WHAT TO DO:
Quote the data below in full, please, without altering anything.

DATASET CONTENT:
★ ★ ★ ★
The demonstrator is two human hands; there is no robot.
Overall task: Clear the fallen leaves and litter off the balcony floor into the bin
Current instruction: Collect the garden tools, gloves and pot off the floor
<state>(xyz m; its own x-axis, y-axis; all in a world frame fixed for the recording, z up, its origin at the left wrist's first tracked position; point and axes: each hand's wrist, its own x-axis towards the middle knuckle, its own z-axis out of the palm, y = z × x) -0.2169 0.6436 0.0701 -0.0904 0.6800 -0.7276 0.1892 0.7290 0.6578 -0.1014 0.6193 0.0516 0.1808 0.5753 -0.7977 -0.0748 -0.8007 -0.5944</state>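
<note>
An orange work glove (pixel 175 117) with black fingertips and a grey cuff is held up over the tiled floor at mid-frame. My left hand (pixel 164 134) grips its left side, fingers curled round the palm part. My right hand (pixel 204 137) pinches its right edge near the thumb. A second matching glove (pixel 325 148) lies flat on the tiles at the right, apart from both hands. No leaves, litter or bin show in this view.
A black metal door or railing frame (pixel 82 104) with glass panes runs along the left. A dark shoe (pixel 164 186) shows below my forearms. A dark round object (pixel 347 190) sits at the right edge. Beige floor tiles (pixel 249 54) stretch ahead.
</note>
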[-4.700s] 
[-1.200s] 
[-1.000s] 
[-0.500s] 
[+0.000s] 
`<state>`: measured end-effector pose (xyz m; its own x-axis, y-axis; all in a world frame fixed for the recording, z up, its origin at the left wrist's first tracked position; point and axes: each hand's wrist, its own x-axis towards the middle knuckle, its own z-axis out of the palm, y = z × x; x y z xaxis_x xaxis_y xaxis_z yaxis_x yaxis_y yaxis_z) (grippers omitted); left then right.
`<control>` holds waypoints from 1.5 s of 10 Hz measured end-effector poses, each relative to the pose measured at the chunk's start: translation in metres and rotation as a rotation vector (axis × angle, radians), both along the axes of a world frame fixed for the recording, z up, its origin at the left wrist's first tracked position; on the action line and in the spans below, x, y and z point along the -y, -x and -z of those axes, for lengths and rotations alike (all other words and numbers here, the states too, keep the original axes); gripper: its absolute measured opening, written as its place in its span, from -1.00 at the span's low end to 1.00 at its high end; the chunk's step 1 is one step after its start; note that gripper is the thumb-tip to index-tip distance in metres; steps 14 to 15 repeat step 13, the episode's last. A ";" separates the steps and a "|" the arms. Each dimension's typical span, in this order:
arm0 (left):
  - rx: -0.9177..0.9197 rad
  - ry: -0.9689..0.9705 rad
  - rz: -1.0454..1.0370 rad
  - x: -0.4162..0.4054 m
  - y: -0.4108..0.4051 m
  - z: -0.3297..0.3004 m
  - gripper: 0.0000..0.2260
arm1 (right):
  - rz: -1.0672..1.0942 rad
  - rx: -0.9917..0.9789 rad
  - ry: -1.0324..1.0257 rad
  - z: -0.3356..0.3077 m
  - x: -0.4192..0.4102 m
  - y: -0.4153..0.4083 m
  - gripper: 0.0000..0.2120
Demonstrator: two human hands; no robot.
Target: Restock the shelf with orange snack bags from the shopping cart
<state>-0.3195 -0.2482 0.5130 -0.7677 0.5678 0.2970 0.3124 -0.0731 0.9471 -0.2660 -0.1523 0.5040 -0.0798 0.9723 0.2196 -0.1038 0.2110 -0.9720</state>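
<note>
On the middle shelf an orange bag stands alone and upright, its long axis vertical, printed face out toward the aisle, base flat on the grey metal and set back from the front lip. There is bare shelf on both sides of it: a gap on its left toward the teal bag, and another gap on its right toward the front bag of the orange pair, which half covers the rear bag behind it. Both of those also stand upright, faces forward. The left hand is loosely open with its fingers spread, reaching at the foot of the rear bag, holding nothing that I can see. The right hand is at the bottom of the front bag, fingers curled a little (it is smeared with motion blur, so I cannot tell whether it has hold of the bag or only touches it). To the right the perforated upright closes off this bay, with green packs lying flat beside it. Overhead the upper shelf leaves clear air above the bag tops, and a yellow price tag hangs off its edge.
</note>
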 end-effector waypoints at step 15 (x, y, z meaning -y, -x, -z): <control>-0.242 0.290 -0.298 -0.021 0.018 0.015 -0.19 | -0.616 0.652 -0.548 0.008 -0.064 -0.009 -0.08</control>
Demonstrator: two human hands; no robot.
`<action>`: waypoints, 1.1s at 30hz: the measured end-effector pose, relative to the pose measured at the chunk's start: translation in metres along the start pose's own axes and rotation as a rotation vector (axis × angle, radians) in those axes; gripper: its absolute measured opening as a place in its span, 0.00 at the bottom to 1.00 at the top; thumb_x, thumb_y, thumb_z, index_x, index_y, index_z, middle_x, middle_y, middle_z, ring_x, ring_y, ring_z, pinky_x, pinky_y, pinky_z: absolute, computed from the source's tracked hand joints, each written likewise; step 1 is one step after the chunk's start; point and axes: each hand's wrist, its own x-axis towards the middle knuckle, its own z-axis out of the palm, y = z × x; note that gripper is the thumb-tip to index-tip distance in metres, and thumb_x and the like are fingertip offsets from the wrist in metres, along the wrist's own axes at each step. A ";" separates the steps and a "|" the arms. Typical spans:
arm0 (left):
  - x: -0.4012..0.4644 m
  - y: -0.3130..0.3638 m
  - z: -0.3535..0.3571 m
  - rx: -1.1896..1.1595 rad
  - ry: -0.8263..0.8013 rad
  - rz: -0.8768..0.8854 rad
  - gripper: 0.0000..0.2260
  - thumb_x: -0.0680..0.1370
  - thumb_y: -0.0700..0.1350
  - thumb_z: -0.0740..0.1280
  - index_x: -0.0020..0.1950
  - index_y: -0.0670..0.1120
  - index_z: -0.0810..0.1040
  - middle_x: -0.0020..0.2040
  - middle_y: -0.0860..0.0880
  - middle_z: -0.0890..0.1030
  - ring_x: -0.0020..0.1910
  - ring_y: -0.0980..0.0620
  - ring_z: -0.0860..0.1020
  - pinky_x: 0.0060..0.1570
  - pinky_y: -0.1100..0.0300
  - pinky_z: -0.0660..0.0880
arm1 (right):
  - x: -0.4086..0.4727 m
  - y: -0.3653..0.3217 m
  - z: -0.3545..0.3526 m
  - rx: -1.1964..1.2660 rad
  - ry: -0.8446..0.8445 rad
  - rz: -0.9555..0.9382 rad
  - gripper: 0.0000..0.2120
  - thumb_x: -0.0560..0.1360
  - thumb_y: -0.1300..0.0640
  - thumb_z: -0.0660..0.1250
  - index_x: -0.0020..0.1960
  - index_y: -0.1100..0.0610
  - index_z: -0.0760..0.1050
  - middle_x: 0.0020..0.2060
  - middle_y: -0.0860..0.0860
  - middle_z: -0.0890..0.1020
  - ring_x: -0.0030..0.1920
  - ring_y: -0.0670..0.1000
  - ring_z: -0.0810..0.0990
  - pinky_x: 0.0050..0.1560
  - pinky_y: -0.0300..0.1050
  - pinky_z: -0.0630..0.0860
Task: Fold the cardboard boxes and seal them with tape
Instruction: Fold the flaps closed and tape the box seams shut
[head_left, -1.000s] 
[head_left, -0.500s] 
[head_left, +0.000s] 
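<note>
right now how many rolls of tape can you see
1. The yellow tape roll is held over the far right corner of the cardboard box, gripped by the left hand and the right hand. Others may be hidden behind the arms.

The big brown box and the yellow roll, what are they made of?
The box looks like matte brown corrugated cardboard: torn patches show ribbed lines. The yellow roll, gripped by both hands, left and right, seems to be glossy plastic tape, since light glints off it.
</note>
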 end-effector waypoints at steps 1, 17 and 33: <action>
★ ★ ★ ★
ANSWER TO THIS TASK:
The demonstrator is two human hands; there is no robot.
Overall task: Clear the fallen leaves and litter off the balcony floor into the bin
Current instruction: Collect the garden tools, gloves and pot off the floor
<state>(xyz m; its own x-axis, y-axis; all in a world frame fixed for the recording, z up, its origin at the left wrist's first tracked position; point and axes: each hand's wrist, its own x-axis towards the middle knuckle, its own z-axis out of the palm, y = z × x) -0.2169 0.6436 0.0701 -0.0904 0.6800 -0.7276 0.1892 0.7290 0.6578 -0.1014 0.6193 0.0516 0.1808 0.5753 -0.7977 -0.0748 -0.8007 -0.5944</state>
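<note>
An orange work glove (pixel 175 117) with black fingertips and a grey cuff is held up over the tiled floor at mid-frame. My left hand (pixel 164 134) grips its left side, fingers curled round the palm part. My right hand (pixel 204 137) pinches its right edge near the thumb. A second matching glove (pixel 325 148) lies flat on the tiles at the right, apart from both hands. No leaves, litter or bin show in this view.
A black metal door or railing frame (pixel 82 104) with glass panes runs along the left. A dark shoe (pixel 164 186) shows below my forearms. A dark round object (pixel 347 190) sits at the right edge. Beige floor tiles (pixel 249 54) stretch ahead.
</note>
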[-4.700s] 
[-1.200s] 
[-1.000s] 
[-0.500s] 
[+0.000s] 
`<state>`: measured end-effector pose (xyz m; its own x-axis, y-axis; all in a world frame fixed for the recording, z up, its origin at the left wrist's first tracked position; point and axes: each hand's wrist, its own x-axis towards the middle knuckle, its own z-axis out of the palm, y = z × x; x y z xaxis_x xaxis_y xaxis_z yaxis_x yaxis_y yaxis_z) (grippers omitted); left then right.
`<control>` holds waypoints from 1.5 s of 10 Hz measured end-effector poses, each relative to the pose measured at the chunk's start: translation in metres and rotation as a rotation vector (axis × angle, radians), both along the axes of a world frame fixed for the recording, z up, its origin at the left wrist's first tracked position; on the action line and in the spans below, x, y and z point along the -y, -x and -z of those axes, for lengths and rotations alike (all other words and numbers here, the states too, keep the original axes); gripper: its absolute measured opening, written as its place in its span, from -1.00 at the span's low end to 1.00 at its high end; the chunk's step 1 is one step after its start; note that gripper is the thumb-tip to index-tip distance in metres; steps 14 to 15 repeat step 13, the episode's last. A ";" separates the steps and a "|" the arms. Each dimension's typical span, in this order:
arm0 (left):
  - rx: -0.9177..0.9197 rad
  - ry: -0.9689..0.9705 rad
  - rz: -1.0454..1.0370 rad
  - x: -0.4162..0.4054 m
  - y: -0.4108..0.4051 m
  - z: -0.3297..0.3004 m
  - gripper: 0.0000..0.2260
arm1 (right):
  - rz: -1.0672..1.0942 rad
  - rx: -0.9917..0.9789 rad
  - ry: -1.0324..1.0257 rad
  - z: -0.3356..0.3077 m
  - x: -0.4192..0.4102 m
  - y: -0.4153..0.4083 m
  - gripper: 0.0000..0.2120
Demonstrator: two human hands; no robot.
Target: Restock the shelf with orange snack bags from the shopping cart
<state>-0.3195 -0.2482 0.5130 -0.7677 0.5678 0.2970 0.3124 -0.0731 0.9471 -0.2660 -0.1523 0.5040 -0.0798 0.9723 0.2196 -0.1038 0.2110 -0.9720</state>
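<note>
On the middle shelf an orange bag stands alone and upright, its long axis vertical, printed face out toward the aisle, base flat on the grey metal and set back from the front lip. There is bare shelf on both sides of it: a gap on its left toward the teal bag, and another gap on its right toward the front bag of the orange pair, which half covers the rear bag behind it. Both of those also stand upright, faces forward. The left hand is loosely open with its fingers spread, reaching at the foot of the rear bag, holding nothing that I can see. The right hand is at the bottom of the front bag, fingers curled a little (it is smeared with motion blur, so I cannot tell whether it has hold of the bag or only touches it). To the right the perforated upright closes off this bay, with green packs lying flat beside it. Overhead the upper shelf leaves clear air above the bag tops, and a yellow price tag hangs off its edge.
</note>
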 end-effector waypoints at step 15 (x, y, z meaning -y, -x, -z): <control>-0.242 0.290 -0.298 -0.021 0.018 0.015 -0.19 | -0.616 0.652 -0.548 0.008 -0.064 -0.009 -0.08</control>
Demonstrator: two human hands; no robot.
`<action>`: waypoints, 1.1s at 30hz: the measured end-effector pose, relative to the pose measured at the chunk's start: translation in metres along the start pose's own axes and rotation as a rotation vector (axis × angle, radians) in those axes; gripper: its absolute measured opening as a place in its span, 0.00 at the bottom to 1.00 at the top; thumb_x, thumb_y, thumb_z, index_x, index_y, index_z, middle_x, middle_y, middle_z, ring_x, ring_y, ring_z, pinky_x, pinky_y, pinky_z: absolute, computed from the source's tracked hand joints, each written likewise; step 1 is one step after the chunk's start; point and axes: each hand's wrist, its own x-axis towards the middle knuckle, its own z-axis out of the palm, y = z × x; note that gripper is the thumb-tip to index-tip distance in metres, and thumb_x and the like are fingertip offsets from the wrist in metres, along the wrist's own axes at each step. A ";" separates the steps and a "|" the arms. Typical spans:
arm0 (left):
  - x: -0.4012..0.4644 m
  - y: -0.3130..0.3638 m
  - z: -0.3535..0.3571 m
  - rx: -1.1896..1.1595 rad
  - ry: -0.8263..0.8013 rad
  - rz: -0.8768..0.8854 rad
  - gripper: 0.0000..0.2260
  - thumb_x: -0.0680..0.1370
  - thumb_y: -0.0700..0.1350
  - thumb_z: -0.0740..0.1280
  - index_x: -0.0020..0.1950
  - index_y: -0.0670..0.1120
  - index_z: -0.0810..0.1040
  - middle_x: -0.0020..0.2040
  - middle_y: -0.0860..0.0880
  - middle_z: -0.0890..0.1030
  - ring_x: -0.0020..0.1910
  - ring_y: -0.0980..0.0620
  - ring_z: -0.0860..0.1020
  - pinky_x: 0.0060..0.1570
  - pinky_y: -0.1100..0.0300
  - pinky_z: -0.0660..0.0880
arm1 (right):
  - x: -0.4086..0.4727 m
  - y: -0.3653..0.3217 m
  - z: -0.3545..0.3526 m
  - rx: -1.1964..1.2660 rad
  - ry: -0.8446..0.8445 rad
  - rz: -0.9555..0.9382 rad
  - gripper: 0.0000..0.2120
  - thumb_x: -0.0560..0.1360
  - thumb_y: -0.1300..0.0640
  - thumb_z: -0.0660..0.1250
  - index_x: -0.0020..0.1960
  - index_y: -0.1100..0.0610
  - index_z: -0.0760..0.1050
  - middle_x: 0.0020..0.2060
  - middle_y: -0.0860..0.0860
  - middle_z: -0.0890..0.1020
  - ring_x: -0.0030..0.1920
  - ring_y: -0.0670..0.1000
  - ring_z: -0.0810..0.0990
  - pinky_x: 0.0050..0.1560
  - pinky_y: -0.0300..0.1050
  - pinky_z: -0.0630..0.0860
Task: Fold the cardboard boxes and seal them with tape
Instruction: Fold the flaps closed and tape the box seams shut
[head_left, -1.000s] 
[head_left, -0.500s] 
[head_left, +0.000s] 
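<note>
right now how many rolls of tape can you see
1. The yellow tape roll is held over the far right corner of the cardboard box, gripped by the left hand and the right hand. Others may be hidden behind the arms.

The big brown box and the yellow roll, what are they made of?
The box looks like matte brown corrugated cardboard: torn patches show ribbed lines. The yellow roll, gripped by both hands, left and right, seems to be glossy plastic tape, since light glints off it.
</note>
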 end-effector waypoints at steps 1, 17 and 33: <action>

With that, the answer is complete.